USCIRE CON UNA RACCOMANDATA
Sammartano decise così di non frequentare più le sale del regno e di non rispondere nemmeno al citofono. Alla fine scrisse una lettera raccomandata alla sua congregazione, dichiarando di non voler uscire. «Mi hanno fatto ancora una telefonata, per chiedermi se ero sicuro. Ma, vista la mia risolutezza, hanno annunciato davanti alla congregazione che non ero più un testimone di Geova». Diversa la situazione della madre, che ha deciso semplicemente di non aprire più la porta e di non frequentare le sale del Regno, senza mai scrivere una lettera formale. «Francamente non so come la considerino, forse è un’inattiva», dice lui. «Non ha mai voluto ufficializzare la sua uscita, perché ha la madre di 86 anni ancora dentro e mia nonna le farebbe ostracismo».
I NO A UNA ADOLESCENTE
Pure il caso di Orietta Degaudenz è significativo. Anche lei testimone dalla nascita, durante l’infanzia si considerava «superiore ai compagni di classe» che «compativa» e «snobbava». Però soffriva la solitudine. «Avrei voluto avere più amici, ma per divieto dei miei e per paura di dispiacere a Geova, e quindi morire durante l’Armagheddon, evitavo», racconta. L’adolescenza la trasformò in una ragazzina ribelle, «almeno dentro casa» perché nella sua congregazione era «un esempio» per tutti i giovani. In famiglia le proibivano tutto: discuteva spesso con la madre per il trucco, i jeans, la musica che ascoltava, gli orecchini, i capelli, lo smalto sulle unghie, il film che guardava, i giornali che comprava di nascosto. «Una sera ci trovammo in quattro a vedere a casa Bingo bongo, un film demenziale di Celentano», ricorda. «Venimmo ripresi in gruppo dai soliti anziani, secondo i quali non era un film adatto perché a un certo punto c’era una scena hard, nello specifico una donna che allattava». Orietta si sentiva in gabbia, iniziava a mancarle l’aria. E così decise di abbandonare l’organizzazione.

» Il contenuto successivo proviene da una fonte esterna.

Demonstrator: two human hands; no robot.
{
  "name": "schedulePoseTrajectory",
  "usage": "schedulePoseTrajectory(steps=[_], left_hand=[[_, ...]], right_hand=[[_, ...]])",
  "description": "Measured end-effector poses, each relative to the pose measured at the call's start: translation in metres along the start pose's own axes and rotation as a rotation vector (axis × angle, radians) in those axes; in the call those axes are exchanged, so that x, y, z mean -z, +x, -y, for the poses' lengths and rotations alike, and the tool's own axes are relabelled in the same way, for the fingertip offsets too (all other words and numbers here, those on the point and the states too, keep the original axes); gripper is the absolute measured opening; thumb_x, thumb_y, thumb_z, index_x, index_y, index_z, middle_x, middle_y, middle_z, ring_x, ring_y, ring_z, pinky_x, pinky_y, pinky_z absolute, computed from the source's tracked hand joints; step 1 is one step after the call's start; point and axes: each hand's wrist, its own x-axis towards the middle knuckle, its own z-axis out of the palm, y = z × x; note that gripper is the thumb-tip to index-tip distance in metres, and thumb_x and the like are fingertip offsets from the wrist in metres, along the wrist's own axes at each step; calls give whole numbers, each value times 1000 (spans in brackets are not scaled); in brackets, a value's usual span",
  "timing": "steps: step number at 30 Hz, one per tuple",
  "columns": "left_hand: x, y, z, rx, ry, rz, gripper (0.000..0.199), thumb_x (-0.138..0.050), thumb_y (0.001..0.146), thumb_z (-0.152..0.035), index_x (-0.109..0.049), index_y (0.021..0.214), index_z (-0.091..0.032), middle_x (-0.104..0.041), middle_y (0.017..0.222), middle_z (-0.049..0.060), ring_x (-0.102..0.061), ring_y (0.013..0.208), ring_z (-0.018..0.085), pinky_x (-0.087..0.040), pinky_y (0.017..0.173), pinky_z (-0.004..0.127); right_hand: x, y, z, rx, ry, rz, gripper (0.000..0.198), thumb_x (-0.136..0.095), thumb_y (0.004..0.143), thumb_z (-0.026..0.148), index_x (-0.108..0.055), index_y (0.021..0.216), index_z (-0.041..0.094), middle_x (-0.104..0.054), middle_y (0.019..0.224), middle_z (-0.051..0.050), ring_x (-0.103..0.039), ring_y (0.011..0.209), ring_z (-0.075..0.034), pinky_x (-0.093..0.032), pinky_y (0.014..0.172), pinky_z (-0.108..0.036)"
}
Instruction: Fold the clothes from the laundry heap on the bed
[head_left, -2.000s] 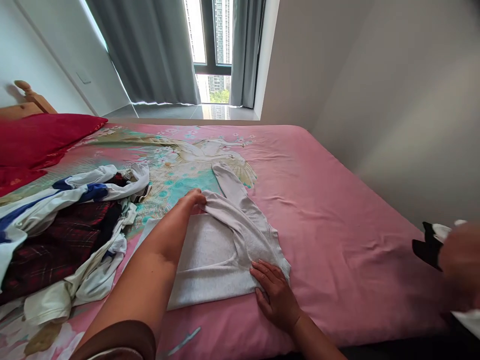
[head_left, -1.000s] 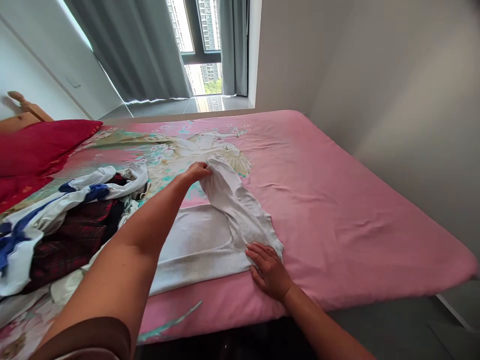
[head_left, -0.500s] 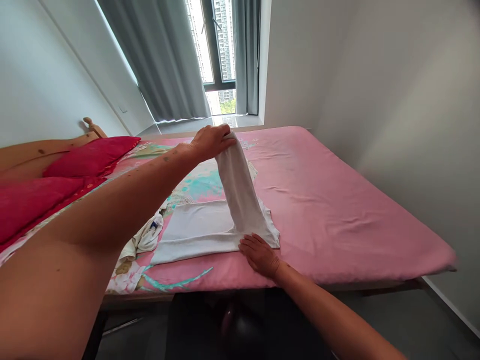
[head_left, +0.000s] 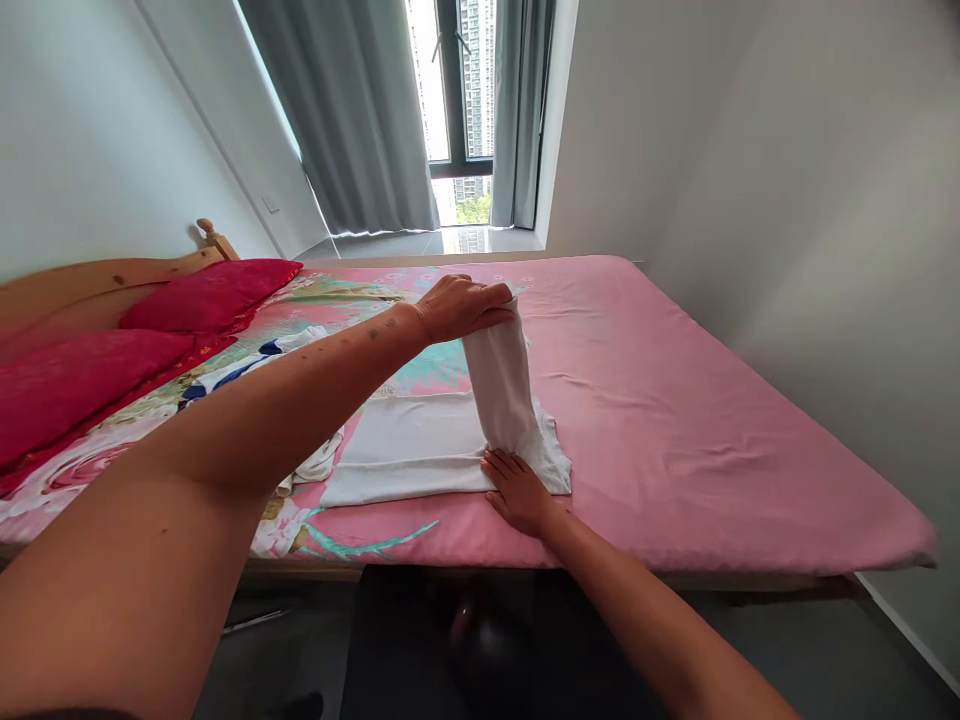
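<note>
A white shirt [head_left: 416, 430] lies partly folded near the front edge of the bed, with a folded strip along its near side. My left hand [head_left: 466, 306] pinches the end of its sleeve [head_left: 499, 385] and holds it raised above the rest. The sleeve slopes down from those fingers toward the shirt's right end. My right hand [head_left: 519, 494] rests flat on the shirt at the foot of the sleeve, fingers stretched out and pressing on the cloth.
The pink floral bed sheet [head_left: 675, 430] spreads around the shirt. Red pillows [head_left: 217, 297] lie by the wooden headboard [head_left: 97, 285]. Other crumpled clothes [head_left: 251, 365] are partly hidden behind my left arm. Grey curtains [head_left: 352, 120] hang at the window, and a wall stands on the right.
My left hand has come lower with the sleeve end, so the sleeve stands less tall and bends more. My right hand stays pressed on the shirt. The view has shifted slightly left.
</note>
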Motion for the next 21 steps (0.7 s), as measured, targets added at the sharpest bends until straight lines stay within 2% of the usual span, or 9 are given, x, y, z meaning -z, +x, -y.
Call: schedulePoseTrajectory(steps=[3,6,9,11,14,17,19,21], left_hand=[[11,-20,-4,-125,-86,-44,34,-36,93,-45,-61,92,-21,-63,70,2,-58,63,15,-40,74,32],[35,-56,-11,-208,-250,-34,32,-43,91,-46,-61,84,-22,-61,67,1,-59,65,15,-42,77,32],[55,-115,-16,-257,-455,45,21,-52,87,-41,-63,82,-24,-64,75,2,-61,76,16,-44,81,32],[52,-166,-16,-243,-540,63,12,-55,87,-35,-63,85,-27,-66,85,2,-61,85,16,-44,86,33],[20,-247,-13,-135,-454,114,12,-51,89,-25,-63,89,-27,-65,96,3,-59,93,16,-42,92,34],[-30,-321,-18,43,-352,179,20,-46,89,-15,-64,86,-23,-63,94,5,-57,91,16,-41,91,33],[-60,-359,-31,165,-321,208,22,-45,86,-10,-64,85,-22,-62,96,6,-56,90,17,-40,89,33],[-80,-385,-50,207,-358,251,19,-48,81,-10,-63,81,-21,-61,96,6,-55,88,17,-40,87,32]], right_hand=[[0,0,1,-1,-14,11,54,-41,93,39,-36,141,16,-33,148,-8,-27,137,-24,-22,113,-42],[3,1,1,12,-25,34,55,-41,92,40,-35,141,16,-36,147,-9,-28,136,-23,-24,112,-43],[7,2,3,2,-34,67,58,-44,90,42,-36,141,14,-37,145,-12,-29,136,-25,-23,113,-44],[11,0,5,-34,-41,66,63,-46,89,43,-34,142,12,-34,147,-13,-25,137,-27,-21,113,-45],[13,-3,7,-116,-60,51,67,-44,89,47,-28,145,13,-25,151,-11,-17,140,-28,-17,115,-44],[8,-8,7,-195,-94,130,65,-39,90,51,-34,143,14,-32,148,-12,-22,138,-29,-16,114,-45],[3,-11,7,-242,-120,179,64,-37,90,53,-36,142,15,-36,146,-12,-25,137,-30,-17,113,-46],[0,-13,8,-277,-142,194,63,-37,90,52,-36,142,17,-35,147,-11,-23,138,-30,-18,112,-47]])
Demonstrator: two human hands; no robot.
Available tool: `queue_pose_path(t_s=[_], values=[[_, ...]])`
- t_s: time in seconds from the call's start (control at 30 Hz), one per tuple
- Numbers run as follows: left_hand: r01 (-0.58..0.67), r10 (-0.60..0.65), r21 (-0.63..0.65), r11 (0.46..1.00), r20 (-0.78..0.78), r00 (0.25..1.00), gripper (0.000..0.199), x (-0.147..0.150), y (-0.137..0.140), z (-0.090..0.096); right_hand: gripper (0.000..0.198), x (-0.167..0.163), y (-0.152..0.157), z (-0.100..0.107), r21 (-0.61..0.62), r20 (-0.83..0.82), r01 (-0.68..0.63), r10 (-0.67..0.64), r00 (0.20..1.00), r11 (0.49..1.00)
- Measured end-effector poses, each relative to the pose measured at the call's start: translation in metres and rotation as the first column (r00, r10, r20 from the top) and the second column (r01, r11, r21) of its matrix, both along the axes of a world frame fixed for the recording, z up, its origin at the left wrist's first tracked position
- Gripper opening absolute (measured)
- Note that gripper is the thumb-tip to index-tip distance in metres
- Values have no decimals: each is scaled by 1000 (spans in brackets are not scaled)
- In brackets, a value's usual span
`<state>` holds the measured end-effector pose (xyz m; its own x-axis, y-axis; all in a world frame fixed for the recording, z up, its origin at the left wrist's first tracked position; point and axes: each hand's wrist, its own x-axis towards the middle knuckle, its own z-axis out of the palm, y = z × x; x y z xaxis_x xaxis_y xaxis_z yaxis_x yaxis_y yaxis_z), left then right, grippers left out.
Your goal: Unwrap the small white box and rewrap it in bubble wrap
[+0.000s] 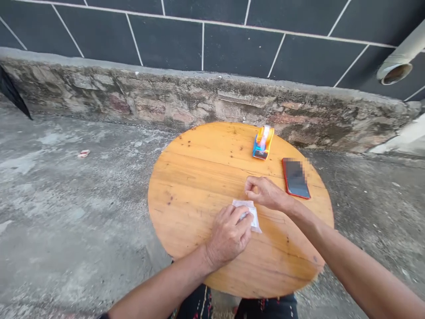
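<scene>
My left hand (230,234) rests on the round wooden table with its fingers bent over a small flat white packet (255,224). A pale, see-through wrapping sticks out past the fingers, and the hand covers part of the packet. Just beyond it, to the right, my right hand (266,193) hovers close over the tabletop. Its thumb and forefinger curl together in a pinch; whether something thin is between them I cannot make out. Farther back on the table stands an orange and blue tape dispenser (263,142) with a roll of tape.
A dark-screened phone with a red edge (296,178) lies right of my right hand on the round wooden table (186,177). Behind the table runs a low stone ledge (149,99) under a dark tiled wall (166,42). A pipe (398,66) juts out at upper right.
</scene>
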<state>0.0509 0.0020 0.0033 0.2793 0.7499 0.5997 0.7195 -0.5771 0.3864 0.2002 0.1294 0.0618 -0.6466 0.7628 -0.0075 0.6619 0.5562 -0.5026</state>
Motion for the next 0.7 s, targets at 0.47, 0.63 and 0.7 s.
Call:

Queste sono solo alcune delle storie che accomunano i fuoriusciti. Molti di loro si riuniscono in gruppi su Facebook, o chiedono aiuto ad associazioni come Quo vadis, dell’ex anziano dei testimoni di Geova Rocco Politi. L’associazione ha sede a Modena e si occupa di sostenere moralmente le vittime dell’ostracismo di movimenti religiosi alternativi devianti.
«I FUORIUSCITI? NON SONO OSTILI, ANZI»
Dal canto loro i testimoni Geova sottolineano che «non tutti i fuoriusciti sono ostili; anzi, i fuoriusciti ostili sono molto pochi rispetto ai fuoriusciti non ostili, eppure godono di enorme visibilità» e mettono in guardia sulla veridicità dei racconti: «Le testimonianze dei fuoriusciti vanno sempre prese con le molle». I ministri di culto testimoni di Geova «nominati dallo Stato celebrano da molti anni matrimoni con effetti civili», precisa l’ufficio stampa. «Altri nostri ministri di culto prestano assistenza spirituale ai detenuti, con risultati straordinari che sono valsi diversi elogi da parte delle autorità». Non solo: «L’attività di evangelizzazione e le oltre 3.000 comunità in Italia aiutano migliaia di persone ad abbandonare vizi e comportamenti nocivi come fumo, droga, gioco d’azzardo, violenza in famiglia, linguaggio volgare».